Polyglot Persistence
Posted on October 15, 2008 by Scott Leberknight
In late 2006 Neal Ford wrote about Polyglot Programming and predicted the wave of language choice we are now seeing in the industry to use the right language for the specific job at hand. Instead of assuming a "default" language like Java or C# and then warring over the many different available frameworks, polyglot programming is all about using the right language for the job rather than just the right framework(s). For a while now I've thought about the fact that, paralleling Neal's description of polyglot programming, a relational database seems to be the accepted and default choice for persistence. Sometimes this is due to the fact that organizations have standardized on RDBMS systems and there isn't even any other choice. Other times it is simply what we're used to doing, and possibly we don't even consider alternatives. But now, with things like Amazon SimpleDB, Google Bigtable, Microsoft SQL Server Data Services (SSDS), CouchDB, and lots more, it seems like we're now seeing the beginning of Polyglot Persistence in addition to polyglot programming.
Polyglot Persistence, like polyglot programming, is all about choosing the right persistence option for the task at hand. For example, some co-workers of mine on one project are effectively using Lucene as their primary datastore, since the application they've built is mainly to do complex full-text searches very fast against huge datasets. Most people probably don't think of Lucene as a data store and just consider it as their full-text search engine. But for this particular application, which aggregates multiple disparate datasets, glues them together, and performs full-text search against the consolidated view of the data, it makes a good deal of sense. It also helped that in a bake-off against a very popular traditional RDBMS system's full-text add-on product, the Lucene search solution blew the doors off the traditional RDBMS in terms of performance, and that was even after a team of consultants from the vendor came in and tried to optimize the search performance. So, in this case a non-relational data store made more sense in terms of the problem context, which was data aggregation and fast full-text search.

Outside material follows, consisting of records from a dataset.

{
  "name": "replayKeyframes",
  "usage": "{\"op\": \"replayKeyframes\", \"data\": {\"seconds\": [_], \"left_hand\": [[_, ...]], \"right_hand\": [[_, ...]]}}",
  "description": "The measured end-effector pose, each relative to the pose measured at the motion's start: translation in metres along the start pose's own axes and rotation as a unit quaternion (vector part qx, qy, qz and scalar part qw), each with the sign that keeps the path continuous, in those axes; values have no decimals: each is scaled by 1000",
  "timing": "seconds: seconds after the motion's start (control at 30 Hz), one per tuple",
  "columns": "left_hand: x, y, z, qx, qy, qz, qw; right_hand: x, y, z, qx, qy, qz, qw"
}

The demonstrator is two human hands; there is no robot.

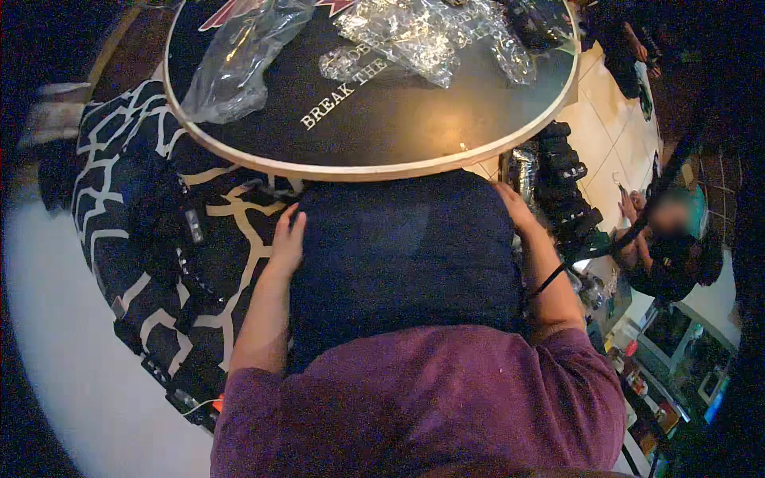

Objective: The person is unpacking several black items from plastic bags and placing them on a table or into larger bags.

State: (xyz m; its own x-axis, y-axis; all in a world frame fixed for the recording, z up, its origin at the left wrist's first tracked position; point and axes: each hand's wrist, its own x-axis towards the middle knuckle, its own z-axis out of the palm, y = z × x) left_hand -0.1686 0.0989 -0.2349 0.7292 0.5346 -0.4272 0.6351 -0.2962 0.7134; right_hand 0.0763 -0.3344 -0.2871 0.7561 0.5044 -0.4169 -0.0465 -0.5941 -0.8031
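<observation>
Dark blue cloth (412,257) covers my lap, its far edge running under the rim of a round table. My left hand (290,239) rests against the left side of this cloth, two fingers visible and slightly apart. Against the opposite side lies my right hand (515,206), its fingertips partly hidden. Nothing held shows in either hand. The round dark tabletop (370,137) has a pale wooden rim and printed lettering. On it lie a clear plastic bag (233,71) at the left and a heap of crumpled clear plastic (412,42) towards the middle.
A black-and-white patterned rug (239,233) spreads on my left, with small dark items on it. Several black objects (565,179) line the tiled floor (609,119) at right. Beyond them sits another person (663,257), hands raised together. A dark cable (603,254) crosses near my right arm.
</observation>
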Motion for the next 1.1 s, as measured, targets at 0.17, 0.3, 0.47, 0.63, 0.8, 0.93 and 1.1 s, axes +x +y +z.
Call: {"op": "replayKeyframes", "data": {"seconds": [0.17,0.3,0.47,0.63,0.8,0.93,1.1], "left_hand": [[-15,-37,-16,-375,-104,-171,905],[-62,-72,-12,-263,-196,-300,896],[-37,-94,-20,-173,-169,-337,910],[70,-75,-65,-292,34,-252,922],[125,6,-105,-448,140,-91,878],[112,57,-97,-483,109,-72,866],[92,62,-79,-511,90,-71,852]], "right_hand": [[14,41,-21,-40,-8,159,986],[-19,116,-27,-78,55,288,953],[-23,145,-33,-43,86,314,945],[31,68,-77,-14,155,184,970],[72,-16,-109,124,185,33,974],[85,0,-100,-114,105,9,988],[91,61,-68,98,116,212,965]]}}
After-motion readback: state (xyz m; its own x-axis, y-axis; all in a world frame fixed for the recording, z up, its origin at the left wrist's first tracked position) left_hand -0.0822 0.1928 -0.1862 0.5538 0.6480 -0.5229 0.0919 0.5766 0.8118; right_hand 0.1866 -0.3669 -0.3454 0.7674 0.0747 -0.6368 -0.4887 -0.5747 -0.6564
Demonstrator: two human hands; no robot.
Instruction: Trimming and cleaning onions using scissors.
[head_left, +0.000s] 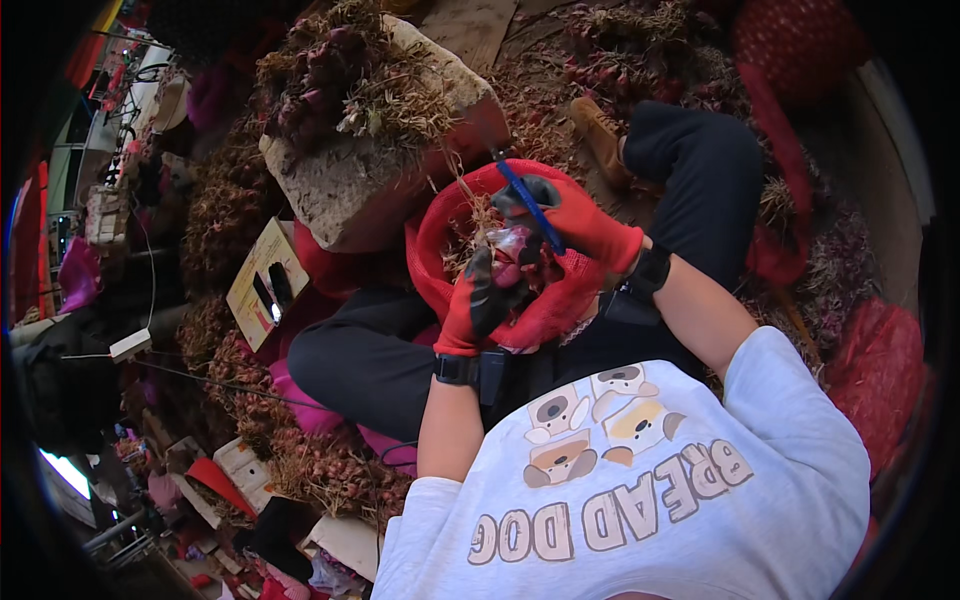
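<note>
My right hand (577, 221), in a red glove with dark grey palm and fingers, grips a slim blue-handled tool (529, 201). The tool's narrow far end is blurred, so its kind is unclear. In a matching glove, my left hand (480, 304) holds reddish-purple shallots (510, 266) with dry stalks (476, 229). Both hands are above a red mesh bag (427, 259), whose thick rim stands open on my lap. Shallots and stalks show inside it; the gloves hide part of its contents.
Before me is a stone-like block (330, 191) topped with a heap of dried shallots (322, 90). A board (266, 289) with a dark phone-like object lies to the left. More shallot heaps (225, 232) line that side. A red mesh sack (881, 375) sits at right.
</note>
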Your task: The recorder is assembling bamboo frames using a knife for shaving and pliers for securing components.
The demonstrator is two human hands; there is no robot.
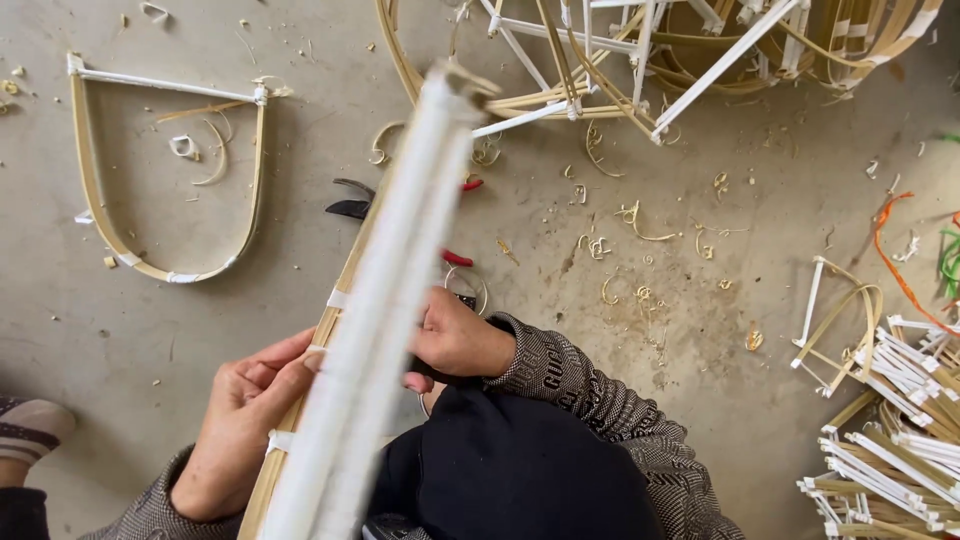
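- Left hand (235, 430): fingers curled onto the edge of a long white-wrapped bamboo frame (385, 300), which slants up from the lap.
- Right hand (455, 340): closed behind the frame; what it grips is hidden.
- Red-handled cutters (352, 205) lie on the concrete floor (650, 350) beyond.

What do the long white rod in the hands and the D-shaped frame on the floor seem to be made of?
Rod: probably bamboo strips wrapped in matte white paper or tape; a tan edge shows beside the wrap. Frame: likely split bamboo, bare, pale tan, with white bindings at the joints.
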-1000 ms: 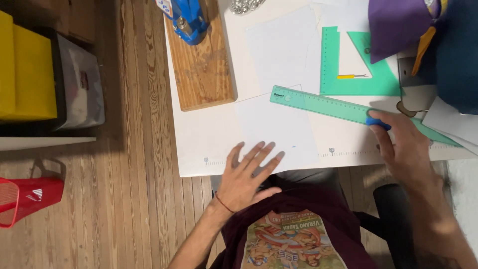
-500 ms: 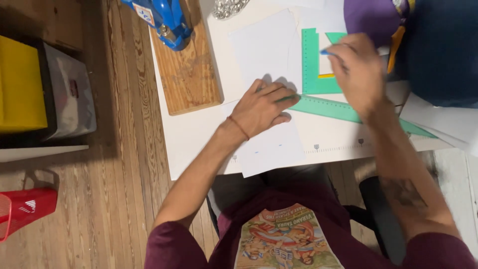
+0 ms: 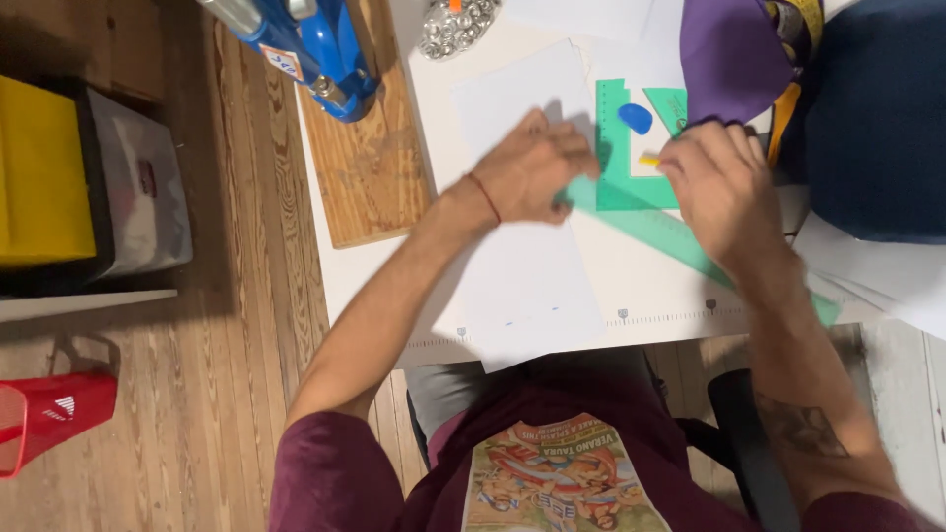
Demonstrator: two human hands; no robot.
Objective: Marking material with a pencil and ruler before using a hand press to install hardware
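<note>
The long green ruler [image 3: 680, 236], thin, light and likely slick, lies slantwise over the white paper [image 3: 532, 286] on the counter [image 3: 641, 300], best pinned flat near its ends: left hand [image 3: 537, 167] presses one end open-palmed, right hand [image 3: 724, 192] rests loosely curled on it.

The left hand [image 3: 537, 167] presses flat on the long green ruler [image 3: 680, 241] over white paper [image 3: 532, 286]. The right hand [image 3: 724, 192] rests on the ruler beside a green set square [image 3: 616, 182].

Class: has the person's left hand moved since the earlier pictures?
Yes. The left hand has gone from the near table edge, up the paper, to the green ruler.
</note>
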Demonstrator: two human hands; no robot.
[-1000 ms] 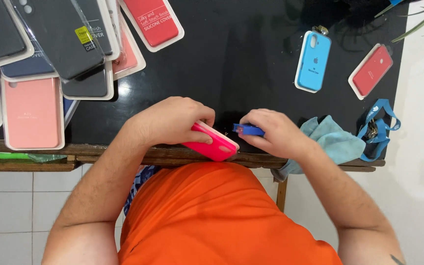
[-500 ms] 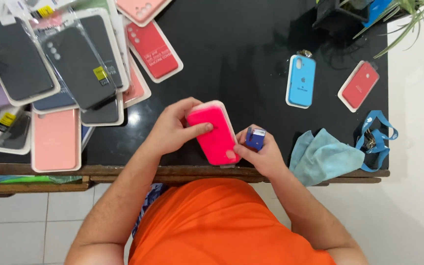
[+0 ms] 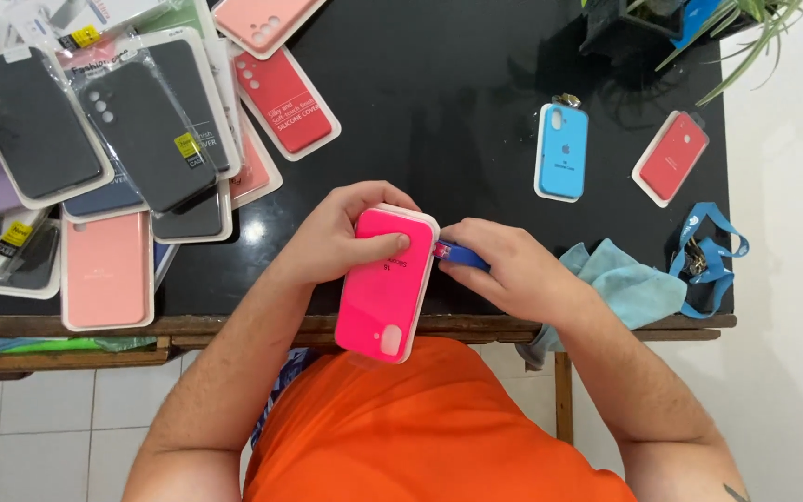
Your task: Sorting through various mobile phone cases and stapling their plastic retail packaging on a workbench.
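The hot-pink phone case [image 3: 385,284], in its white card backing, is held above the near edge of the black desk [image 3: 439,102], just in front of the person's orange shirt [image 3: 420,428], with its camera cut-out end pointing toward the body. The left hand [image 3: 341,237] has a closed grip on it: fingers curl round the far end and left side, and the thumb lies flat across the pink face. The right hand [image 3: 504,270] is closed around a small blue tool [image 3: 462,254], whose tip touches the right edge of the case's backing near the top. Just right of that hand a light blue cloth [image 3: 629,288] lies crumpled at the desk's edge, and beside it sits a blue lanyard with keys [image 3: 704,260]. Farther back on the desk, well apart from the hands, lie a sky-blue phone case [image 3: 561,151] and a red phone case [image 3: 671,156], each on a white card. To the left a red packaged case [image 3: 283,100] lies near the centre, and beyond it spreads an overlapping heap of packaged cases, among them two black cases [image 3: 146,135] in clear wrap and a salmon-pink case [image 3: 106,270] near the front edge. A green plant [image 3: 745,23] reaches in at the far right corner.
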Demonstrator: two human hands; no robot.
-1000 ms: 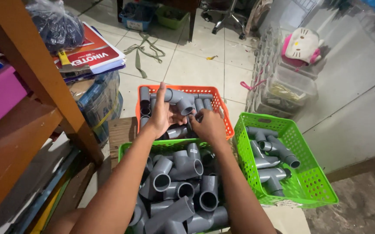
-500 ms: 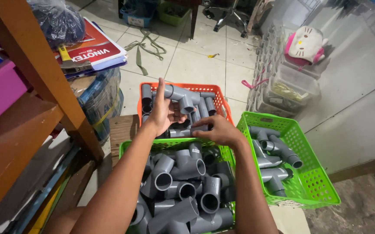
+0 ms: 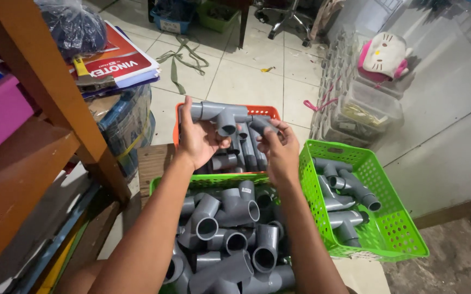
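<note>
Two hands are holding up grey pipe fittings above the orange basket (image 3: 183, 111). The left hand (image 3: 197, 139) is gripping a grey tee fitting (image 3: 219, 113) by its run, thumb underneath, so the branch socket is pointing down. The right hand (image 3: 280, 149) is closing its fingers around a smaller grey elbow (image 3: 261, 125), held just beside the tee's end, seemingly to line the two up. Below the tee, the orange basket is holding more grey fittings. Nearer the person than that basket, a green basket (image 3: 156, 185) is brimming with tees, open sockets facing up. Right of it, a second green basket (image 3: 393, 234) is carrying a few joined pieces. Left of the orange basket, a wooden shelf post (image 3: 56, 92) is rising.
</note>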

Within the past few years we've started to see and hear about how companies like Amazon and Google are using non-traditional data stores such as SimpleDB and Bigtable for their own applications. Google App Engine in fact provides access to Bigtable, described as a "sparse, distributed multi-dimensional sorted map," as the sole persistent store for Google App Engine applications. Other organizations like the Apache Software Foundation have gotten into the non-relational data store market as well with things like CouchDB which is described as "a distributed, fault-tolerant and schema-free document-oriented database accessible via a RESTful HTTP/JSON API." One of the common threads among all these non-relational stores is that they are distributed, designed for fault tolerance, embrace asynchronicity, and are based on BASE (Basically Available, Soft State, Eventually Consistent) and CAP (Consistency, Availability, Partition Tolerance) principles as opposed to traditional ACID (Atomicity, Consistency, Isolation, Durability) properties found in traditional RDBMS systems. In addition, they are almost all either "schemaless" or provide a flexible architecture that promotes ease of schema changes over time, again as opposed to the rigid and inflexible schemas of traditional relational databases.
I don't think it's a coincidence that the companies creating and now offering these alternative data stores - free, commercial, or hybrid models like Google App Engine which is free up to a certain point - are all giants in distributed computing and deal with data on a massive scale. My guess is that perhaps they initially deployed some things on traditional RBDMS systems and outgrew them or maybe they simply thought they could do it better for their own specific problems. But as a result, I think over time that organizations are going to start thinking more and more about the type of persistence they need for different problems, and that ultimately the RDBMS will be but one of the available persistence choices.